## [ABOUT THIS TASK]
Copy exactly the lines from the start of the data below through the one that carries "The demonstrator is", and only those.

## [INFORMATION SUPPLIED]
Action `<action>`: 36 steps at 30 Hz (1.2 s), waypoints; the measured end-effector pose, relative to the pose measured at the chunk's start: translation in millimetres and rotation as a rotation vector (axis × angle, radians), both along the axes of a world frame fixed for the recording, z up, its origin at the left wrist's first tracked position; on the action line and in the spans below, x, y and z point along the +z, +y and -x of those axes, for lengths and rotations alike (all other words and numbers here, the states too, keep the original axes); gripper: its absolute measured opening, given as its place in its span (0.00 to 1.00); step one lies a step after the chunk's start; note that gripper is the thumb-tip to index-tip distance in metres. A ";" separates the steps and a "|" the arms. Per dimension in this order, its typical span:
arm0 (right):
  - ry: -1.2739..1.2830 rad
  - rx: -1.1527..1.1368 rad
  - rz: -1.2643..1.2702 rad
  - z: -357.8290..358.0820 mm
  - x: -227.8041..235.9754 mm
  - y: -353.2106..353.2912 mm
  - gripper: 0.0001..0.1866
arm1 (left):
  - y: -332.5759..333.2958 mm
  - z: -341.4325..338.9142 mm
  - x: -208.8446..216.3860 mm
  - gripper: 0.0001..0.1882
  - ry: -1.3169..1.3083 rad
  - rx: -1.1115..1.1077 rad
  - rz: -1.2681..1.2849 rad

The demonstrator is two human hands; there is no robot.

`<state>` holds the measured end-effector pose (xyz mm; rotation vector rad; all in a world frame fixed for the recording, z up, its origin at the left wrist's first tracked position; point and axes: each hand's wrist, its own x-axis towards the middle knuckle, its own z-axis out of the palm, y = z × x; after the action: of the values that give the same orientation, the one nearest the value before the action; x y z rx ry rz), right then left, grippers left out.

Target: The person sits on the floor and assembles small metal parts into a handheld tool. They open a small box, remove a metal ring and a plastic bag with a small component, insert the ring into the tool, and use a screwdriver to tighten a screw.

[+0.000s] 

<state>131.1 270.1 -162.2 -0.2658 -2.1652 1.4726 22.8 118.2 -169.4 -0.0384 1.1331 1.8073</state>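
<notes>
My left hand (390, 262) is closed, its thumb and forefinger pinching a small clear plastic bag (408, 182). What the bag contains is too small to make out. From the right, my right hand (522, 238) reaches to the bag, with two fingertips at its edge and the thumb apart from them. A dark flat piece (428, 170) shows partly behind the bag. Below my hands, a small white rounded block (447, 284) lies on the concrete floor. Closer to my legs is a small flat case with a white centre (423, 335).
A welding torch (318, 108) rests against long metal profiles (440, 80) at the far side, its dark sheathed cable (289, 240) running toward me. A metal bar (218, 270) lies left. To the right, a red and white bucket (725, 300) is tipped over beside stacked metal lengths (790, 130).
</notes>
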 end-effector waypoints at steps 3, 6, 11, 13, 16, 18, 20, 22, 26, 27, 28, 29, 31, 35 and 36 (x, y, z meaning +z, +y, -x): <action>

## [ANSWER SECTION]
Action `<action>`: 36 steps at 30 Hz (1.2 s), waypoints; the measured end-effector pose, relative to the pose measured at the chunk's start: translation in millimetres and rotation as a rotation vector (axis × angle, radians), both along the axes of a world frame fixed for the recording, z up, its origin at the left wrist's first tracked position; on the action line and in the spans below, x, y and z point along the +z, +y and -x of those axes, for lengths and rotations alike (all other words and numbers here, the states too, keep the original axes); gripper: its absolute measured opening, given as its place in its span (0.00 to 1.00); step one lies a step after the chunk's start; note that gripper is the thumb-tip to index-tip distance in metres. A ";" separates the steps and a "|" the arms. Per dimension in this order, its typical span:
arm0 (right):
  - ry: -1.2739..1.2830 rad
  - rx: -1.1527..1.1368 rad
  - rz: -1.2643..1.2702 rad
  - z: -357.8290..358.0820 mm
  - x: -227.8041..235.9754 mm
  - y: -353.2106..353.2912 mm
  - gripper: 0.0001..0.1866
arm1 (left):
  - y: -332.5759..333.2958 mm
  - z: -341.4325..338.9142 mm
  - x: -208.8446..216.3860 mm
  - gripper: 0.0001..0.1882
  - ry: -1.3169..1.3083 rad
  - rx: -1.1115..1.1077 rad
  - rz: -1.2681..1.2849 rad

The demonstrator is two human hands; there is no robot.

This response is now finished.